The Union is founded on the values of respect for human dignity, freedom, democracy, equality, the rule of law and respect for human rights, including the rights of persons belonging to minorities. These values are common to the Member States in a society in which pluralism, non-discrimination, tolerance, justice, solidarity and equality between women and men prevail.

Over the past decade, the values contained in Article 2 TEU have moved from the constitutional margins to the very centre of conflicts over the nature and future of European integration. Invoked in disputes concerning judicial independence, democratic backsliding, and minority rights, Article 2 TEU now functions as not merely a constitutional touchstone but lies at the epicentre of the political and legal construction of the European Union. Against this background, the Faculty of Law at Maastricht University, supported by Studio Europa Maastricht and the Maastricht Centre for European Law, will host a two-day interdisciplinary conference on the 1st and 2nd of February 2027. The conference seeks to examine alternative and complementary ways of understanding and defining Article 2 TEU values through sustained interdisciplinary engagement, not only by juxtaposing perspectives, but by fostering dialogue across methodological and epistemological traditions.

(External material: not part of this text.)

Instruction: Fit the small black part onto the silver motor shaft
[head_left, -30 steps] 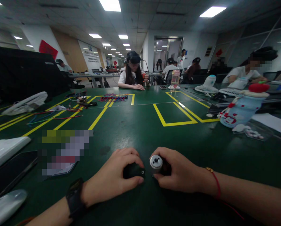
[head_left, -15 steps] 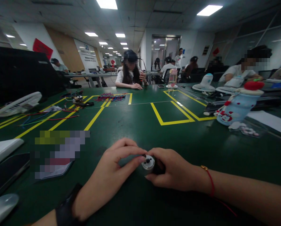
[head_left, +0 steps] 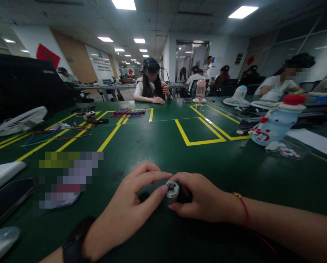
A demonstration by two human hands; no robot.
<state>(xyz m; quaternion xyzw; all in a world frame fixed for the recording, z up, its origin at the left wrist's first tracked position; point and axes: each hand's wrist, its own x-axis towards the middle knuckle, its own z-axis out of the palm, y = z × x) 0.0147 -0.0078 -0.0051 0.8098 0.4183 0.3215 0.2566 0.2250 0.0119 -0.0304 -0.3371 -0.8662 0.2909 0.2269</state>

Contributions on all aspects of EU values under Article 2 TEU from all disciplines and methodological traditions are welcomed, particularly in the following themes:

  1. Defining EU values

    Who defines the values enshrined in Article 2 TEU, and through what processes? What roles are played by courts, legislatures, administrative actors, citizens, civil society, private actors, and epistemic communities? How are ‘values’ conceptualised differently across, for example, legal, political, and social contexts? What are the implications of these modes of definition for legitimacy, trust, and democratic governance in the EU?

     

  2. Conceptualisation and interdependence of values 

    How should core values such as human dignity, democracy, and the rule of law be conceptualised? To what extent are these values intrinsically interrelated, and how do different fields (e.g. law, social psychology, history) approach their relations? Can/should they be meaningfully analysed in isolation? 

     

  3. Tensions, contestation, limits, and synergies 

    What tensions and synergies emerge between these values, or between competing interpretations of the same value? How are these tensions reflected in political mobilisation, public discourse, or social conflict? To what extent do apparent breaches of values reflect deeper structural disagreements or legitimate contestation? How does the discourse on values articulates societal fault lines and how are the relationships between those values articulated in political and social conflict?

     

  4. Values in legal, political, and societal practice

    How are Article 2 TEU values mobilised across different sites of EU law and governance, and what functions do they perform as instruments of enforcement, coordination, and legitimation in the Union’s constitutional order? How does their function vary across these domains as legally binding norms, as political resources, and as socially embedded reference points? To what extent do these different sites of practice interact, reinforce, or reshape one another in the interpretation and application of these values? Do values operate as constraints, interpretative principles, or instruments of governance differently across these contexts?

     

  5. The Social Construction and Interdisciplinary Contestation of Values

    How are these values understood, constructed, and contested across different disciplines and social settings? To what extent is their meaning mediated by broader social, cultural, and historical processes rather than just through the law? What insights do disciplines such as sociology, political science, anthropology, philosophy, history, and psychology offer regarding how values are internalised, instrumentalised, or resisted across different societies and social groups? Do these perspectives provide insights that explain variation in the perception, uptake, and contestation of Article 2 TEU values across the Union?

     

  6. Values in public and private governance

    How are Article 2 TEU values perceived, interpreted, and operationalised by a range of public and private actors, including state authorities, corporations, digital platforms, NGOs, and other organisational forms? In what ways do these actors internalise, translate, or adapt such values within their own institutional logics and practices? How do values circulate between legal frameworks, organisational routines, and societal expectations, and how are they reshaped in this process? 



Expressions of interest should include: 

  1. A short biography (maximum 100 words) for each applicant; and

  2. An abstract (maximum 500 words).

Abstracts may be conceptual, theoretical, or empirical, and may draw on qualitative, quantitative, or mixed methodologies. They should clearly identify the central research question, and the methodological and (inter)disciplinary approach adopted.